» **Task requirements**
Return, verbatim and in full, the records that follow, but not their pictures.

Stored items
* * * *
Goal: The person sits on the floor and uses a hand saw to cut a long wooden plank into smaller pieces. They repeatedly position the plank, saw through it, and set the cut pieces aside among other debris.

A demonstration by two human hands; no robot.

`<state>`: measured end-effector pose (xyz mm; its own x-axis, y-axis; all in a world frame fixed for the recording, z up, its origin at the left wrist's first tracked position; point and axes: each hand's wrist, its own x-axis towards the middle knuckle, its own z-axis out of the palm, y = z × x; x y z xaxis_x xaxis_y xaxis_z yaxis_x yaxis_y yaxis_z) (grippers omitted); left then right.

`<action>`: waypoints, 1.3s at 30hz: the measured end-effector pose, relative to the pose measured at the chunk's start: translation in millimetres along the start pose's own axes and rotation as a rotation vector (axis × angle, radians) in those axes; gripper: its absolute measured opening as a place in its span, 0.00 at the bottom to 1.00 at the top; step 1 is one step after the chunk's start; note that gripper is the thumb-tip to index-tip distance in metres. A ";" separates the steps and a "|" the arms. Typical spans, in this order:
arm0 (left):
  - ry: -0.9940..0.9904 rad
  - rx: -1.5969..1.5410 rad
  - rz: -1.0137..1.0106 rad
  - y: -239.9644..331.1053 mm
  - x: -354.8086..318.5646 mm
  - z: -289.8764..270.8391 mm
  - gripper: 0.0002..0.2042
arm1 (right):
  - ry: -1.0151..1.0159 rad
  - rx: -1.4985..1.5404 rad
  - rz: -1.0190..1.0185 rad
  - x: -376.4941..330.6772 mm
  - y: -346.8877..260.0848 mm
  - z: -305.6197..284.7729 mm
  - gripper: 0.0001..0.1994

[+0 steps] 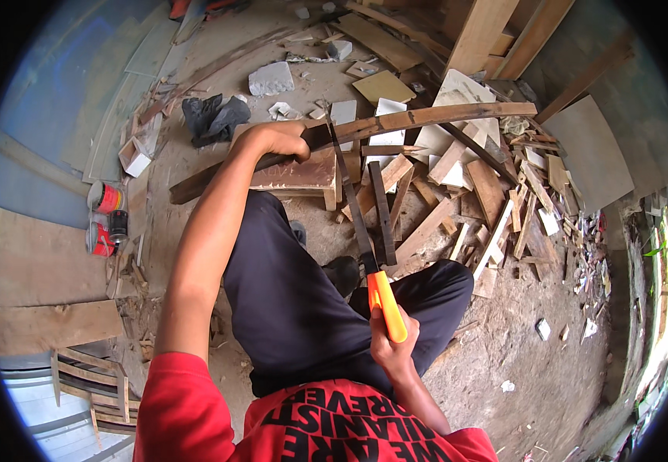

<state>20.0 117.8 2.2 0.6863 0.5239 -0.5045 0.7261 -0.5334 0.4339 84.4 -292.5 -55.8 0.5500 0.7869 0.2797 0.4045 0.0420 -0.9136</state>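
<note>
One long beam [441, 115] lies left-to-right on a low wooden bench [297, 175]; the saw [358, 223] crosses it just right of the left hand [280, 140], fingers curled over the beam; right hand [392, 343] grips the orange handle [392, 308].

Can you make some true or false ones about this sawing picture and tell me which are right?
1. The right hand holds the saw. True.
2. The saw's handle is blue. False: the handle is orange.
3. The left hand is on the long plank. True.
4. The shirt is green. False: the shirt is red.
5. The black bag lies to the left of the left hand. True.
</note>
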 end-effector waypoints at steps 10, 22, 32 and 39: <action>-0.008 0.126 0.008 13.3 -5.7 7.2 0.20 | -0.029 0.026 -0.003 48.2 2.6 3.5 0.03; 0.027 0.147 -0.028 17.9 2.6 3.7 0.22 | -0.013 -0.020 0.023 17.5 9.4 -0.2 0.04; -0.006 0.164 -0.050 32.8 5.0 9.8 0.21 | 0.039 0.066 0.103 82.3 15.0 26.9 0.05; 0.002 0.121 -0.012 20.1 6.2 2.2 0.21 | 0.005 0.022 0.053 31.7 7.4 4.2 0.05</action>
<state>38.8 108.9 6.2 0.6776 0.5324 -0.5074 0.7242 -0.6032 0.3341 101.8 -264.6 -54.8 0.5743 0.7851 0.2322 0.3584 0.0139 -0.9335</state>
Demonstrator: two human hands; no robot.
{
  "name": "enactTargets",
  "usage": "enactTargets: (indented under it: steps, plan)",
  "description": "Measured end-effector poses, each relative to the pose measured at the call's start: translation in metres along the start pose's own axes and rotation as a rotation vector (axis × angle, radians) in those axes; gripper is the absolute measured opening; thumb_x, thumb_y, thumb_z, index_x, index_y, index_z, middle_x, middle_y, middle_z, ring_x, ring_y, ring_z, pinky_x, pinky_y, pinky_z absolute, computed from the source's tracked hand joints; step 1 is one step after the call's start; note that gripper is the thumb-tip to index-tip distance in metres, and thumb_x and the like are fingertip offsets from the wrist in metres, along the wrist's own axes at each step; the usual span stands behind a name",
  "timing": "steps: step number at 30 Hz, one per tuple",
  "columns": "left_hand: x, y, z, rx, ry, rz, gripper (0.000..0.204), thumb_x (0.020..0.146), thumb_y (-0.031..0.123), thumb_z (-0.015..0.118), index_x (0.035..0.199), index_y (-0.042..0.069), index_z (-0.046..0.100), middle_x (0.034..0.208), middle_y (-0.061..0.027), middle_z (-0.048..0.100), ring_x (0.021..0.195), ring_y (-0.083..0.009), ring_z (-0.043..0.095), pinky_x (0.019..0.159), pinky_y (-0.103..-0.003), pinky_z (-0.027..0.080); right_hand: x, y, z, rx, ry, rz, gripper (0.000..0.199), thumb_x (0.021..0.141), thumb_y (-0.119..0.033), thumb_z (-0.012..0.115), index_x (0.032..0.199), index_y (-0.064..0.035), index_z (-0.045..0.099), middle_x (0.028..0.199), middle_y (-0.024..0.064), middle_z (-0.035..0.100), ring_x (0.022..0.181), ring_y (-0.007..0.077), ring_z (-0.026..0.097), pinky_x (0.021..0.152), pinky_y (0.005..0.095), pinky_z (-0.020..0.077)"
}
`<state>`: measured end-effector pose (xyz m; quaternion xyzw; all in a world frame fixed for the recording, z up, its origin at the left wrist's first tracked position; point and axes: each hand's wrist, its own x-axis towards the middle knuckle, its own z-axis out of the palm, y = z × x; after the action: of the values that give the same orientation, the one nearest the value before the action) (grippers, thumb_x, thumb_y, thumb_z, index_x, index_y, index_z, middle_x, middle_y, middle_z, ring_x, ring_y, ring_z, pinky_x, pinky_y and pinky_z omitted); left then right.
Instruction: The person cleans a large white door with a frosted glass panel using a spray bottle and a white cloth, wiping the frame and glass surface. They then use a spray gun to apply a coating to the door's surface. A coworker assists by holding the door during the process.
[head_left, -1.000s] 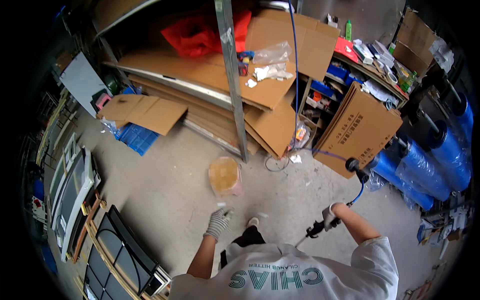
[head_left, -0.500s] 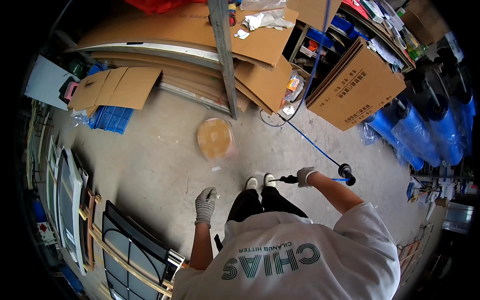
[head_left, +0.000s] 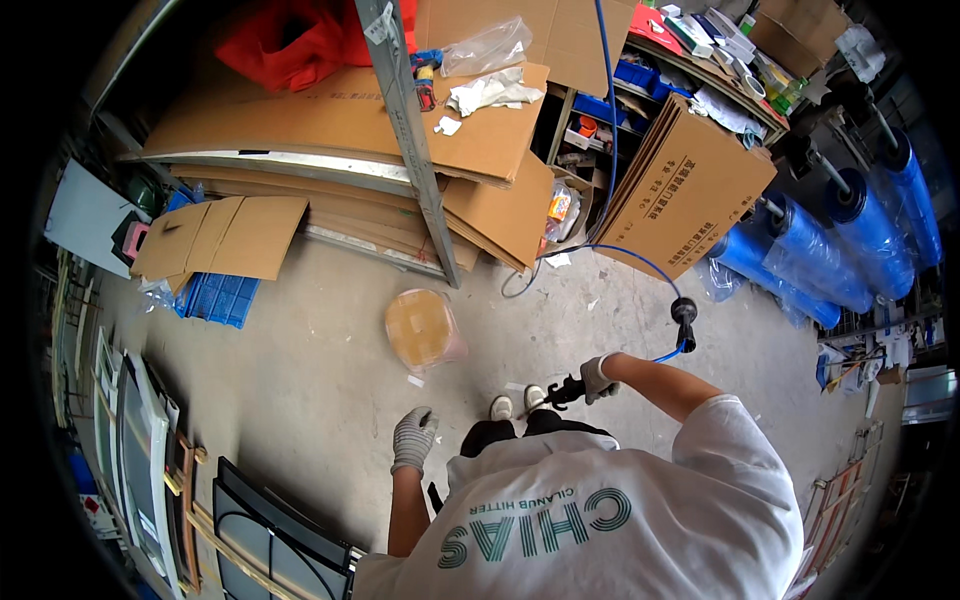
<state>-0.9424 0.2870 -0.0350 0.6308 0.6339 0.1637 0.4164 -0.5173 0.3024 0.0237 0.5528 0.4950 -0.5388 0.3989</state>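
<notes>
My right hand (head_left: 600, 378), in a grey knit glove, is wrapped round a black air blow gun (head_left: 566, 392) whose slim nozzle points left, over my shoes (head_left: 535, 397). A blue air hose (head_left: 640, 258) runs to a black fitting (head_left: 685, 310) just beyond my right wrist. My left hand (head_left: 414, 438), gloved with grey stripes, hangs at the left of my body, fingers curled together and nothing visible in them. Ahead of it on the floor stands a round tan stool (head_left: 420, 330), apart from both hands.
Cardboard sheets (head_left: 300, 110) lie on a metal rack with a grey post (head_left: 408, 140). Folded cartons (head_left: 690, 185) lean at the far right, beside blue film rolls (head_left: 780, 265). A blue crate (head_left: 217, 298) sits far left. Framed panels (head_left: 270, 530) stand near left.
The view has shifted, so the rack and stool sit lower in it. My right hand and the blow gun have drawn nearer my body, and the hose now bows in a slack curve.
</notes>
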Motion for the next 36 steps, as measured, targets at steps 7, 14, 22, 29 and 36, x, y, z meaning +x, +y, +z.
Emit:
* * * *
» **Answer box**
Goal: The person sits on the floor and uses a hand saw to cut a long wooden plank into smaller pieces. They repeatedly position the plank, saw through it, and set the cut pieces aside among other debris.

A demonstration by two human hands; no robot.

`<state>`: measured end-effector pose (xyz mm; its own x-axis, y-axis; all in a world frame fixed for the recording, z up, its origin at the left wrist's first tracked position; point and axes: each hand's wrist, its own x-axis towards the middle knuckle, its own z-axis out of the palm, y = z × x; x y z xaxis_x xaxis_y xaxis_z yaxis_x yaxis_y yaxis_z) (grippers omitted); left then right.

`<action>`: waypoints, 1.3s at 30hz: the measured end-effector pose, relative to the pose measured at the chunk's start: translation in millimetres along the start pose's own axes and rotation as a rotation vector (axis × angle, radians) in those axes; gripper: its absolute measured opening as a place in its span, 0.00 at the bottom to 1.00 at the top; step 1 is one step after the chunk's start; note that gripper is the thumb-tip to index-tip distance in metres. A ";" separates the steps and a "|" the arms. Typical spans, in this order:
arm0 (left):
  - ry: -0.9940..0.9904 rad
  - rx: -1.5969..1.5410 rad
  - rz: -1.0137..1.0106 rad
  - y: -239.9644..331.1053 mm
  - x: -354.8086..318.5646 mm
  - z: -289.8764..270.8391 mm
  - gripper: 0.0002..0.2042
arm1 (right):
  - ry: -1.0151..1.0159 rad
  - rx: -1.4985..1.5404 rad
  - rz: -1.0190..1.0185 rad
  - x: -376.4941..330.6772 mm
  - y: -346.8877..260.0848 mm
  - z: -305.6197..284.7729 mm
  - gripper: 0.0001..0.1994

[+0 steps] 

<state>20.0 117.8 2.2 0.6863 0.5239 -0.5045 0.7261 -0.5334 0.4339 84.4 -292.5 -55.8 0.5500 0.7869 0.2797 0.4045 0.0420 -0.9136</state>
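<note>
One long beam [441, 115] lies left-to-right on a low wooden bench [297, 175]; the saw [358, 223] crosses it just right of the left hand [280, 140], fingers curled over the beam; right hand [392, 343] grips the orange handle [392, 308].

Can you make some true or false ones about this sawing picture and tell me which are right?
1. The right hand holds the saw. True.
2. The saw's handle is blue. False: the handle is orange.
3. The left hand is on the long plank. True.
4. The shirt is green. False: the shirt is red.
5. The black bag lies to the left of the left hand. True.
</note>
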 end-effector waypoints at steps 10, 22, 32 and 39: <action>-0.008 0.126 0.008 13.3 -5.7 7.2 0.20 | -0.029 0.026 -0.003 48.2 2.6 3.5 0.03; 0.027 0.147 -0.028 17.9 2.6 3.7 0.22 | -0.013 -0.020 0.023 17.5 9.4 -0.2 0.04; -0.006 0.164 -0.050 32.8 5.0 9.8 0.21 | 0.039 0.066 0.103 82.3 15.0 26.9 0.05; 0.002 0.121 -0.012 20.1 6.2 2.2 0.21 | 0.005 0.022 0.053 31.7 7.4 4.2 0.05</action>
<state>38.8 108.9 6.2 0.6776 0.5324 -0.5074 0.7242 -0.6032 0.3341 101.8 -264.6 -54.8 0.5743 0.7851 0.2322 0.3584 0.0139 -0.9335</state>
Demonstrator: two human hands; no robot.
{
  "name": "enactTargets",
  "usage": "enactTargets: (indented under it: steps, plan)",
  "description": "Measured end-effector poses, each relative to the pose measured at the call's start: translation in metres along the start pose's own axes and rotation as a rotation vector (axis × angle, radians) in those axes; gripper is the absolute measured opening; thumb_x, thumb_y, thumb_z, index_x, index_y, index_z, middle_x, middle_y, middle_z, ring_x, ring_y, ring_z, pinky_x, pinky_y, pinky_z absolute, computed from the source's tracked hand joints; step 1 is one step after the call's start; note that gripper is the thumb-tip to index-tip distance in metres, and thumb_x and the like are fingertip offsets from the wrist in metres, along the wrist's own axes at each step; the usual span stands behind a name",
  "timing": "steps: step number at 30 Hz, one per tuple",
  "columns": "left_hand: x, y, z, rx, ry, rz, gripper (0.000..0.204), thumb_x (0.020..0.146), thumb_y (-0.031..0.123), thumb_z (-0.015..0.118), index_x (0.035..0.199), index_y (-0.042..0.069), index_z (-0.046..0.100), middle_x (0.034..0.208), middle_y (-0.061..0.027), middle_z (-0.048..0.100), ring_x (0.021..0.195), ring_y (-0.083..0.009), ring_z (-0.043..0.095), pinky_x (0.019..0.159), pinky_y (-0.103..-0.003), pinky_z (-0.027..0.080); right_hand: x, y, z, rx, ry, rz, gripper (0.000..0.199), thumb_x (0.021..0.141), thumb_y (-0.119..0.033), thumb_z (-0.012..0.115), index_x (0.032..0.199), index_y (-0.064..0.035), index_z (-0.045..0.099), middle_x (0.028..0.199), middle_y (-0.024..0.064), middle_z (-0.035..0.100), ring_x (0.022..0.181), ring_y (-0.007..0.077), ring_z (-0.026..0.097), pinky_x (0.021..0.152), pinky_y (0.005..0.095), pinky_z (-0.020..0.077)"
}
`<state>`: measured end-effector pose (xyz m; quaternion xyzw; all in a world frame fixed for the recording, z up, its origin at the left wrist's first tracked position; point and axes: each hand's wrist, its own x-axis towards the middle knuckle, its own z-axis out of the palm, y = z × x; after the action: of the values that give the same orientation, the one nearest the value before the action) (grippers, thumb_x, thumb_y, thumb_z, index_x, index_y, index_z, middle_x, middle_y, middle_z, ring_x, ring_y, ring_z, pinky_x, pinky_y and pinky_z omitted); left then right.
Instruction: The person cleans a large white door with a frosted glass panel using a spray bottle and a white cloth, wiping the frame and glass surface. They then use a spray gun to apply a coating to the door's surface. A coworker assists by holding the door during the process.
[head_left, -1.000s] 
[head_left, -0.500s] 
[head_left, +0.000s] 
<state>-0.9424 0.2870 -0.0350 0.6308 0.6339 0.1637 0.4164 -0.5173 0.3024 0.0237 0.5528 0.4950 -0.5388 0.3989</state>
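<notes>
My right hand (head_left: 600, 378), in a grey knit glove, is wrapped round a black air blow gun (head_left: 566, 392) whose slim nozzle points left, over my shoes (head_left: 535, 397). A blue air hose (head_left: 640, 258) runs to a black fitting (head_left: 685, 310) just beyond my right wrist. My left hand (head_left: 414, 438), gloved with grey stripes, hangs at the left of my body, fingers curled together and nothing visible in them. Ahead of it on the floor stands a round tan stool (head_left: 420, 330), apart from both hands.
Cardboard sheets (head_left: 300, 110) lie on a metal rack with a grey post (head_left: 408, 140). Folded cartons (head_left: 690, 185) lean at the far right, beside blue film rolls (head_left: 780, 265). A blue crate (head_left: 217, 298) sits far left. Framed panels (head_left: 270, 530) stand near left.
The view has shifted, so the rack and stool sit lower in it. My right hand and the blow gun have drawn nearer my body, and the hose now bows in a slack curve.
</notes>
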Motion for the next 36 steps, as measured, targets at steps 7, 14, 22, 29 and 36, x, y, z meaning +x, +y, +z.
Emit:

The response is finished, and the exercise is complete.